Texas has already set up a Broadband Development Office to oversee the distribution of about $600 million in funding for this process. What we need now is the kind of civic engagement that made the REA so effective in the mid-twentieth century. When the enabling legislation passed for the REA, only about 5% of rural families had electricity; within less than two decades over 95% had it. That happened, not because of politicians and bureaucrats, but because the people themselves demanded it and became engaged in making it a reality.
Unfortunately, the history of public funding for private enterprises has another, less uplifting, side. Without active civic engagement, companies like Verizon and ATT (entities likely to receive government funds to expand services) have a track record of taking our tax money, building the infrastructure, and then overcharging for the services. Taxpayers end up paying twice—once to provide the investment capital and then to actually get the services. I’m not blaming the companies here; after all, their goal is to return high profits for their investors. The responsibility to hold them accountable rests with the people themselves. We have to demand that they deliver on their public commitments—that means pressuring our elected officials to prioritize the public’s needs over those of the corporations that pay for their campaigns.

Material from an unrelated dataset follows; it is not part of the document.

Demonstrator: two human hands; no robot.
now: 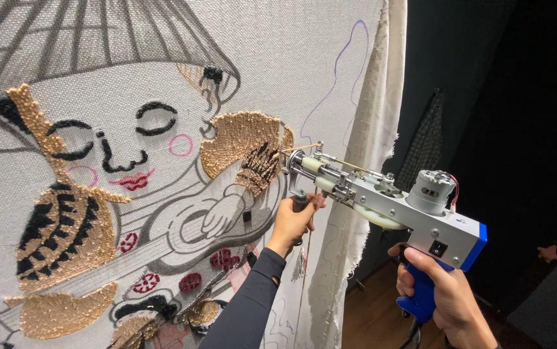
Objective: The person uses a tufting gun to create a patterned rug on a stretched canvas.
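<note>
Silver-and-blue tufting gun (395, 207) in both hands, needle tip at gold-tufted cloth (330, 52).

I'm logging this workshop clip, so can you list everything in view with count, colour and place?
Tufting gun: one, silver body with blue grip, centre right, its tip against the cloth.
Tufting cloth: one, pale grey, stretched upright, fills the left; partly tufted figure design in gold, black and red yarn.
Loose cloth edge: one, cream, hanging along the cloth's right side.
Wooden floor: brown, bottom centre.
Dark garment: one, hanging behind the gun, against a dark wall.
Left hand: dark sleeve, fingers closed on the gun's front handle.
Right hand: fingers wrapped round the blue grip.
</note>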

The first step is to become engaged at the local level to ensure that our county receives its fair share of this expanded funding. A petition to make certain that our local officials and state representatives hear our voices is currently circulating at connectcookecounty.com. If you want to engage across party lines to make this happen, just go online and sign the petition. It is completely nonpartisan, simply because this is not a partisan issue. This is an exercise in civic engagement necessary to make a democratic system work and to maintain public faith in the system that has made America great.
Tragically, the partisan divide has become so severe in this country that almost half of Americans now believe we are on the brink of another civil war. The way past the current impasse is for ordinary folks to find common ground on issues like this that can bring us together for the greater good. Hopefully, we can relearn how to fight for each other instead of being constantly pitted against each other.